COVID-19: The CIDRAP Viewpoint. Part 2: Effective COVID-19 Crisis Communication
(Michael T. Osterholm and 7 others, CIDRAP, May 6, 2020, 11p)
“Messages from government leaders and even public health officials have been all over the map, leaving in their wake much confusion and anxiety.” Fairly well-established principles too often ignored include “Don’t over-reassure,” “Proclaim uncertainty,” and “Admit mistakes.” They make for good leadership during infectious disease outbreaks and help us all cope.

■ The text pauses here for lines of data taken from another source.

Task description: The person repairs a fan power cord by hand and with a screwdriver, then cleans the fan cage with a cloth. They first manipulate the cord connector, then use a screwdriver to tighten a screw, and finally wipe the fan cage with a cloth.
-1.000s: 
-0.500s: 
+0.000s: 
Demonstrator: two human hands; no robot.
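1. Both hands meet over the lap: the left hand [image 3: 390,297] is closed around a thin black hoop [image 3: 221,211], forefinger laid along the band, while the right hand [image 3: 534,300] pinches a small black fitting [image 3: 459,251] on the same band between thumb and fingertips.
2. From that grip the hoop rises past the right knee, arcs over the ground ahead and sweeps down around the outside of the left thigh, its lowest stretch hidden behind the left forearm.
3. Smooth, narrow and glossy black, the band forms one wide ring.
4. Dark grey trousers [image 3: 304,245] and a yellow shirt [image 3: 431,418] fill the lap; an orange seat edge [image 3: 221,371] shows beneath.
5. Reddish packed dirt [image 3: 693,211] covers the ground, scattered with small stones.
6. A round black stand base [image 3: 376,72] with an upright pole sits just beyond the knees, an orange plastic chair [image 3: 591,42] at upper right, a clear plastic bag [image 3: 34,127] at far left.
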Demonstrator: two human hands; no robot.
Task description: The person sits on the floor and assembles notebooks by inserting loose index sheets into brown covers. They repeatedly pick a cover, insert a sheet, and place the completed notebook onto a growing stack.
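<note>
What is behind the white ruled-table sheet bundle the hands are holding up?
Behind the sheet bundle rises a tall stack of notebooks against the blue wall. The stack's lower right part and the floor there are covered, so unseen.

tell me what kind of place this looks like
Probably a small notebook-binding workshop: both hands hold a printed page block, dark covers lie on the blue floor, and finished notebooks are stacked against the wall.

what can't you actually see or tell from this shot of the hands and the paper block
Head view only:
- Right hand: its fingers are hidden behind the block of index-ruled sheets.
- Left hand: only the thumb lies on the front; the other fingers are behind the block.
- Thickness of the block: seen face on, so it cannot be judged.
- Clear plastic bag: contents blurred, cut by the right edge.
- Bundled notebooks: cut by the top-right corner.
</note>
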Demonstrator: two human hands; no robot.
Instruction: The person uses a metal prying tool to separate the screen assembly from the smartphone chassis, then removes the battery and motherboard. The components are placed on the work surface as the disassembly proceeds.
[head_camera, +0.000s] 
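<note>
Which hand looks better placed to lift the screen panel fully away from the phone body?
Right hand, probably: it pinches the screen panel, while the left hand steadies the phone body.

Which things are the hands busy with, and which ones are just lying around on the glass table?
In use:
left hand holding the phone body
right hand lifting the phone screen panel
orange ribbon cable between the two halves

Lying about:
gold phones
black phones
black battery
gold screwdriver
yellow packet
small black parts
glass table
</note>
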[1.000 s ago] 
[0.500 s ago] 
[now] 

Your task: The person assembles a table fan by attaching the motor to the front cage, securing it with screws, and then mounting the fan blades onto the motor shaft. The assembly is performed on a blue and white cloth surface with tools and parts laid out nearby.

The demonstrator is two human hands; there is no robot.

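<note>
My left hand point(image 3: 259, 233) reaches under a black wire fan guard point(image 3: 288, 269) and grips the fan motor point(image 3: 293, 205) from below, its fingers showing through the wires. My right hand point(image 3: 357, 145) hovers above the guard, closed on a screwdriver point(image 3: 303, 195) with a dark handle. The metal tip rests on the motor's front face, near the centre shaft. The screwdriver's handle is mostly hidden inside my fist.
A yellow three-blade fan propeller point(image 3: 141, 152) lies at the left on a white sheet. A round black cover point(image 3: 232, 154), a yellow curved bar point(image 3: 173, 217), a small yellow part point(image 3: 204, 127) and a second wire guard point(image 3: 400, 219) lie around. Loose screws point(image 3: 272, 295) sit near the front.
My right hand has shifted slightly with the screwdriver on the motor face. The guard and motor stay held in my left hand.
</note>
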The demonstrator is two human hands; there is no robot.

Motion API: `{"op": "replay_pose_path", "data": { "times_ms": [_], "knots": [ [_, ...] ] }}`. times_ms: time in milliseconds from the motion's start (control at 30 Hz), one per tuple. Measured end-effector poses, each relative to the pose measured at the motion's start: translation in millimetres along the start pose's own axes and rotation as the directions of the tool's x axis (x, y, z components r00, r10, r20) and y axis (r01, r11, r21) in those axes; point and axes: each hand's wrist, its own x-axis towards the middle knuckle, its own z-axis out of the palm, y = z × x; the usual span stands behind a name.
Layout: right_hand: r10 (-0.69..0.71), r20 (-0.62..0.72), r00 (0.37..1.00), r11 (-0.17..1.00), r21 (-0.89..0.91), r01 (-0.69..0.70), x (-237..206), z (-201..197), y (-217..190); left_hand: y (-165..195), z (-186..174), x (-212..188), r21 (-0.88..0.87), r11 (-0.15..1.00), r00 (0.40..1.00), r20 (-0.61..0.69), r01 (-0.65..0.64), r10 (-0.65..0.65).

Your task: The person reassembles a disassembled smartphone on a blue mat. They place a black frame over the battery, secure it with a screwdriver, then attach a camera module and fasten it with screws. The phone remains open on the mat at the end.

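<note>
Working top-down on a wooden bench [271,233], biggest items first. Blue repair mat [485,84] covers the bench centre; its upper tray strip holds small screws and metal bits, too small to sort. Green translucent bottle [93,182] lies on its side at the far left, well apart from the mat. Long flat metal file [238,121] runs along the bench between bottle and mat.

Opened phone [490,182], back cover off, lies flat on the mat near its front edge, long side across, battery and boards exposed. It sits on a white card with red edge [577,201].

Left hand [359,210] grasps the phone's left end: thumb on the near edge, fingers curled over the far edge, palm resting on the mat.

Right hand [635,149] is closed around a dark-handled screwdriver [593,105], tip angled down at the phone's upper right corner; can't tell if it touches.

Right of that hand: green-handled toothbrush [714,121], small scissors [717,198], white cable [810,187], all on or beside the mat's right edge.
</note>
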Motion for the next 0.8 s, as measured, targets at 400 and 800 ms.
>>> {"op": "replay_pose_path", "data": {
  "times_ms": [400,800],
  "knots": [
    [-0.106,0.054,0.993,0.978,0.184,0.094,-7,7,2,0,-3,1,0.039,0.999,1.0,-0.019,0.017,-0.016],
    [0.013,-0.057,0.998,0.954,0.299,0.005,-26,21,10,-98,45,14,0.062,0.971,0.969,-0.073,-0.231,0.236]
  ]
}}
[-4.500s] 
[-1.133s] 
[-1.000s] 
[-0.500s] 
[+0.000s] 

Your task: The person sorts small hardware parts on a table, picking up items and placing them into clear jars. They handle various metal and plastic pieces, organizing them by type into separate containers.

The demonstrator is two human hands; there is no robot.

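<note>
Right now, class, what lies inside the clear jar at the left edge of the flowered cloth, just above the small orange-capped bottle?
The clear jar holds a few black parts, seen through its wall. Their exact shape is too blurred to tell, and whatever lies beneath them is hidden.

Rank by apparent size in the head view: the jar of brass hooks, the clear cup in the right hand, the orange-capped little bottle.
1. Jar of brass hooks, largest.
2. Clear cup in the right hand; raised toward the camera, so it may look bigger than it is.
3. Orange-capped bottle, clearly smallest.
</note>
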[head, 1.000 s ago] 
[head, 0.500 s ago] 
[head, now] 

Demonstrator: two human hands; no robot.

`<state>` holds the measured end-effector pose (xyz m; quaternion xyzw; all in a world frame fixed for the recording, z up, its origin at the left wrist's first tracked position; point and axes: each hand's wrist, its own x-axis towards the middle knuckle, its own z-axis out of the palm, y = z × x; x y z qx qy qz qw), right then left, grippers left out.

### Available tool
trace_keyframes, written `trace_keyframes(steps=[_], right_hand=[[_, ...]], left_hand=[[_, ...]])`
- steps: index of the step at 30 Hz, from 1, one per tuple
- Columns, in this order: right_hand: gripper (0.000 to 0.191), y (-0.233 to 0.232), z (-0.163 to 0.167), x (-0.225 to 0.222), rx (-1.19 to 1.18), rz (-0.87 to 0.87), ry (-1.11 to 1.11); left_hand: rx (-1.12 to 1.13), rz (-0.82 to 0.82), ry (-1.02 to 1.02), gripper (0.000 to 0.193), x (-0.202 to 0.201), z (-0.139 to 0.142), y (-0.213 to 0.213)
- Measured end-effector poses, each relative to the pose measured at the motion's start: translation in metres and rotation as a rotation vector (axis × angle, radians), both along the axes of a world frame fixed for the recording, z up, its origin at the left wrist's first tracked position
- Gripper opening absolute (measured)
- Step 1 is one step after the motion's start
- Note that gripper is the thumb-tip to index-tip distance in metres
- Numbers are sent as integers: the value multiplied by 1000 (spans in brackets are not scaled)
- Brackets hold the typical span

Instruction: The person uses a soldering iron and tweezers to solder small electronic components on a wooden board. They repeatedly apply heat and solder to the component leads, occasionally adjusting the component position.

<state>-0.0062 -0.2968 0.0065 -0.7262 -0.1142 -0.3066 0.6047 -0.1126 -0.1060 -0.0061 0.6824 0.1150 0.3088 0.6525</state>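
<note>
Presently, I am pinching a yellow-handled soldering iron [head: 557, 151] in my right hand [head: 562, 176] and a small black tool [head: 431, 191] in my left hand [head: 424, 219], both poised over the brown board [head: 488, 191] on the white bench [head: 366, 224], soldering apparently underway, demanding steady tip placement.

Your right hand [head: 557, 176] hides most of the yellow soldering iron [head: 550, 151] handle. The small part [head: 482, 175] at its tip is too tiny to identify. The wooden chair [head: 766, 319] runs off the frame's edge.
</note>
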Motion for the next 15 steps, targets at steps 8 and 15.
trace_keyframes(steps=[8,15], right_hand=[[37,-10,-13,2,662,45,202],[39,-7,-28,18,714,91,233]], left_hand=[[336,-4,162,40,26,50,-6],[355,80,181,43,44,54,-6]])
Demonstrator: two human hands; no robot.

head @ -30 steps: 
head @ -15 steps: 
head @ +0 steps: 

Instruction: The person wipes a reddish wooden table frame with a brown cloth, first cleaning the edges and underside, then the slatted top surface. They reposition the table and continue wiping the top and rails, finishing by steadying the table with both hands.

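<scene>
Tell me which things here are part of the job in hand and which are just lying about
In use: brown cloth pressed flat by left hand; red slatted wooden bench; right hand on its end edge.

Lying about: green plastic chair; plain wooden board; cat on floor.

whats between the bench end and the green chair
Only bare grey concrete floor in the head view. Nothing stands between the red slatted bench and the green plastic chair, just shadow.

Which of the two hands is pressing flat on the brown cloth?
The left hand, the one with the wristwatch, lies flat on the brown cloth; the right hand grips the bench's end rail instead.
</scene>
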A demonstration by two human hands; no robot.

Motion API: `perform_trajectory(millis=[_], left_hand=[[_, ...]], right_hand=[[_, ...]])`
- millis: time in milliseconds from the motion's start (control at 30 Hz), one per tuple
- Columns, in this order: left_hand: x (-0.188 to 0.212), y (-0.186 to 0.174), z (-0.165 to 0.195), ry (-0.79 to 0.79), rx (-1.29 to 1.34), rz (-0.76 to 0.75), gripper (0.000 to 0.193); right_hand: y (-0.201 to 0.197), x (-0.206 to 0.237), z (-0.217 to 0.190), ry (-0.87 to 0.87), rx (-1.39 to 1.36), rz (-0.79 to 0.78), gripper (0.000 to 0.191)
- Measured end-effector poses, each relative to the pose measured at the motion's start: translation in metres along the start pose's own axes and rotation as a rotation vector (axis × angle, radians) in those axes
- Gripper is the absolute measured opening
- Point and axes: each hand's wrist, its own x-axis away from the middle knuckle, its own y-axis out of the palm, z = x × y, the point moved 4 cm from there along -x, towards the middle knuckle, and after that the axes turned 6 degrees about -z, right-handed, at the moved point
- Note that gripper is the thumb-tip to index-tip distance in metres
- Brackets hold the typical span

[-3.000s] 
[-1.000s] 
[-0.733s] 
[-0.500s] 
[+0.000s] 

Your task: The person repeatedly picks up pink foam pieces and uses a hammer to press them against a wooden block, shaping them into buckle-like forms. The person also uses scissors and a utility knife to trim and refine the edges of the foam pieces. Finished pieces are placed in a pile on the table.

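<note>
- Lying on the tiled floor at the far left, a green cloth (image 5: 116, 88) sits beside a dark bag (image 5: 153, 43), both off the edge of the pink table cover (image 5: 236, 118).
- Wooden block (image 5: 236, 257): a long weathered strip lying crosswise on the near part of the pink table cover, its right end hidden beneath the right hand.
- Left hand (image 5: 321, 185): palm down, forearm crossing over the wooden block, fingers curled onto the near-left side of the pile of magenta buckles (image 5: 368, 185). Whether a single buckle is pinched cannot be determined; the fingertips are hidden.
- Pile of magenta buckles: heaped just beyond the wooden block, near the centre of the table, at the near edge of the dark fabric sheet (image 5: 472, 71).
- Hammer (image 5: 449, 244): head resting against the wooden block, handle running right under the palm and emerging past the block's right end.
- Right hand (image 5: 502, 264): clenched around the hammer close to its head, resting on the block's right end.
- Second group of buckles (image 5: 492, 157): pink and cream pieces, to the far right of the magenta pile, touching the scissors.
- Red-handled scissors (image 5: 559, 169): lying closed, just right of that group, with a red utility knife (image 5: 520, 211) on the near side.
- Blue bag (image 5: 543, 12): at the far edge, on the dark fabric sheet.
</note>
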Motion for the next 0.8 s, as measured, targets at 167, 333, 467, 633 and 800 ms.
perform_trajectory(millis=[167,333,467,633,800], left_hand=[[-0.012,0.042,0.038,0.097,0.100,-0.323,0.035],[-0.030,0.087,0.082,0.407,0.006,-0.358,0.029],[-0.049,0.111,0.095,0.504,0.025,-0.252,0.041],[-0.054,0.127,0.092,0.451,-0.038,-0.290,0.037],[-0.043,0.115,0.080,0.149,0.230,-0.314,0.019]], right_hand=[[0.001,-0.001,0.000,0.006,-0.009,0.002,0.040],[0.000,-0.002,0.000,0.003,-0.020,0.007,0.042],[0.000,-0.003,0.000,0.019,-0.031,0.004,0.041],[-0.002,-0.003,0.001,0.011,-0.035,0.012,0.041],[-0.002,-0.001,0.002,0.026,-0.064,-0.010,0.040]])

Over-reassuring messages that sugarcoat bad news are probably the most common mistake. Sugarcoating typically backfires, and makes frightened people feel abandoned with their fear. Leaders in Scotland, Germany, Singapore, New Zealand, and New York State are cited for refusing to over-reassure their publics. The public covets certainty, and merely acknowledging uncertainty is not enough: leaders must be willing to speculate and acknowledge opinion diversity. Science is still in its infancy in regard to COVID-19: “there is no such thing as ‘The Science’”. And don’t tell people not to be afraid: pandemic fear is appropriate and useful to maintain social distancing. As societies try to exit from lockdown, the dominant dynamic should be between two healthy fears: “a second large wave of disease vs. fear of economic devastation.” Other tips: give people things to do (preferably a menu of actions), admit and apologize for errors, and share dilemmas (obviously, how best to compromise health vs. economic considerations).